Где бедный, но честный, замерзший и голодный, но мечтательный мальчик, заглядывающий в окна богатых детей на недосягаемый яркий праздник? Где добрая девочка — фея с золотистыми волосами и пленительным взглядом, которая берет мальчика за руку и выводит к теплу и свету, на праздник?
В том, что расскажу вам я, все это будет. С небольшой корректировкой на время и всепроникающую НТР.
Правда, канонический убогий мальчик, взирающий на чужой праздник, несколько подрос — ему сорок шесть лет, он младший научный сотрудник.
А вместо золотоволосой хрупкой феи нашему мальчику явится патлатый верзила в голубом пластиковом шлеме, в потертых джинсах, верхом на ревущей, алого цвета Яве-250.
А. Ф. был неудачником. Тихий, милый, безропотный человек. Его все любили. И, конечно, каждый эксплуатировал в меру своей совести. Но попробуй скажи кому-нибудь об этом! Смотрят на тебя как на шизика и пальцем у виска вертят: мол, с левой ты, друг, резьбой.
Да и сам А. Ф. очень смущался. Тянет меня за полу и шепчет:
— Ну что вы, Андрюша, право! Прекратите! Мне же нетрудно!
Бесило меня все это страшно! Наши столы стоят рядом, любой его шепот-шелест слышу.
Поначалу я его считал просто дураком. Да и внешность, прямо скажем... Сидит такой мужичок, плотненький, с замшевой плешкой, тихий, нос с граненым кончиком, глаза и не разберешь, какого цвета, так глубоко зарылись в щелочки. Дурак. Удобно.
— У вас есть знакомый дурак?
— .....
— У всех есть? Значит, я неоригинален. Но учтите, мой дурак — младший научный сотрудник!
— .....
— Что?! Ну да-а-а!..
Но вскоре такими диалогами я перестал развлекаться. Потому что понял — А. Ф. просто неудачник. Согласитесь, ходить двадцать лет в младших научных сотрудниках просто неприлично (особенно если сам ходишь в них всего два).
А. Ф. был прекрасный расчетчик. Казалось, посади вместо него счетно-решающее устройство — и ничего не изменится. Однако прикинув, какой сложности и размеров должна быть эта ЭВМ, я не мог ни признать, что А. Ф. приносит весьма ощутимую пользу. Но в обладании столь тонкой субстанцией, как душа, я ему отказал. Категорически.

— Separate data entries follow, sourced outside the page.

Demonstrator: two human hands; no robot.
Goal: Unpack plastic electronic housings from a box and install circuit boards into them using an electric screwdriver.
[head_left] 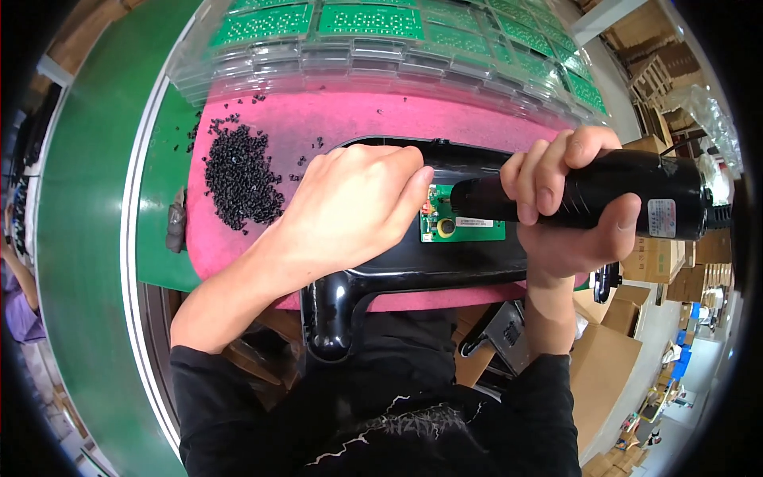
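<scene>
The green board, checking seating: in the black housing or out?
In: the green board lies within the black housing, driver tip on it.

Two bare forearms, no gloves, no watch, no rings to see. Left hand [350, 211] and right hand [568, 211] both uncovered, fingers [540, 171] with short plain nails. Black long sleeves [203, 381] pushed up, ending well above the wrists. Same black cloth over the chest, soft and a little creased. Pale grey print [397, 429] across the front of the shirt, thin jagged lines like lightning or cracked lettering.
</scene>
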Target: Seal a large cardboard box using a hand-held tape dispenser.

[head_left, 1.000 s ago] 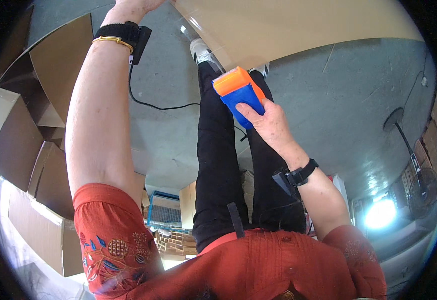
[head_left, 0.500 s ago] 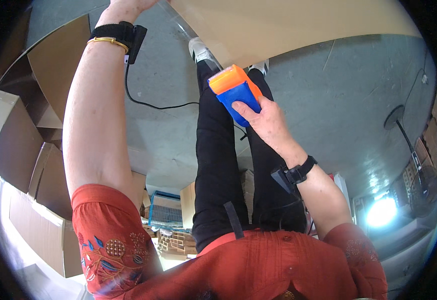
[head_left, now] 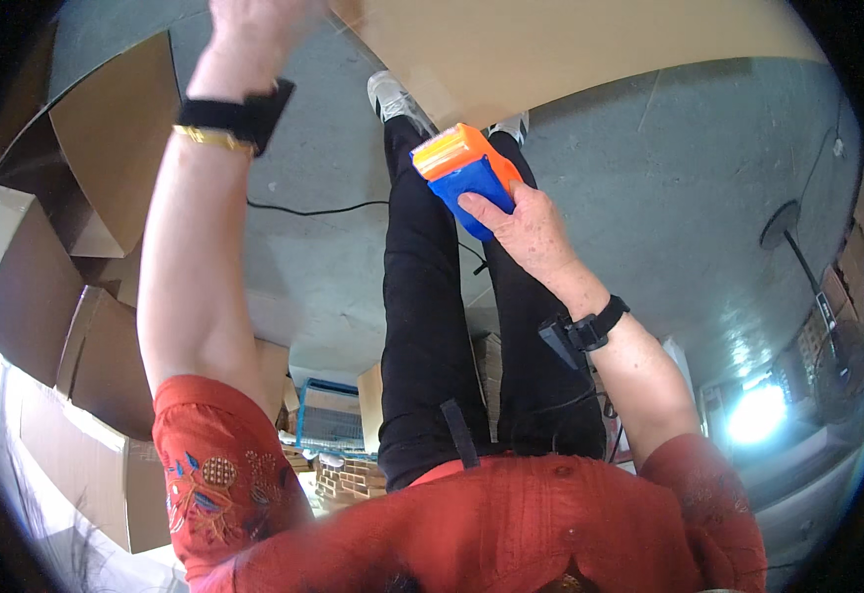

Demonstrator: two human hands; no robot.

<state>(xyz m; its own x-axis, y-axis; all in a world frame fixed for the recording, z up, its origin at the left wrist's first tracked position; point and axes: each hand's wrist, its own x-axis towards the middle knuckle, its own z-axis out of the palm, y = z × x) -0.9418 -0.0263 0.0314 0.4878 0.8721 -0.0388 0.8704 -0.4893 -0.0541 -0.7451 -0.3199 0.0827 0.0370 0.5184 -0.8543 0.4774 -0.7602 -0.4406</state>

И стал спихивать безотказному, как трехлинейка, А. Ф. все самые нудные расчеты. И никакая совесть меня не мучила.
Я вынашивал грандиозную идею. Пока еще она была расплывчата, и никак не удавалось сгустить ее, сделать осязаемой и четкой. И вдруг забрезжило что-то определенное. Но для того чтобы поймать эту определенность, необходима была масса чисто технической работы, целый ворох сложных и безошибочных расчетов. А методичность и кропотливость — мои слабые места, слишком я рассеян. Да и по складу характера я принадлежу к тем, кого принято называть «генератором идей». Я творец нового, первопроходец, я пионер в изначальном смысле этого слова, я...
Боже мой, грехи наши тяжкие...
Я ходил надутый, как начинающий культурист на пляже, воспринимая удивленные взгляды сотрудников, как дань почтительного восхищения рельефностью своего тела воспринимает культурист от бледных заморышей с отвислыми животами.
Пора было переходить к делу, пора. Человечество в лице пары тысяч ученых нашей узкой специальности, нашего клана (по определению проф. А. Китайгородского), должно было впасть в транс, в шоковое состояние после моей «бомбы».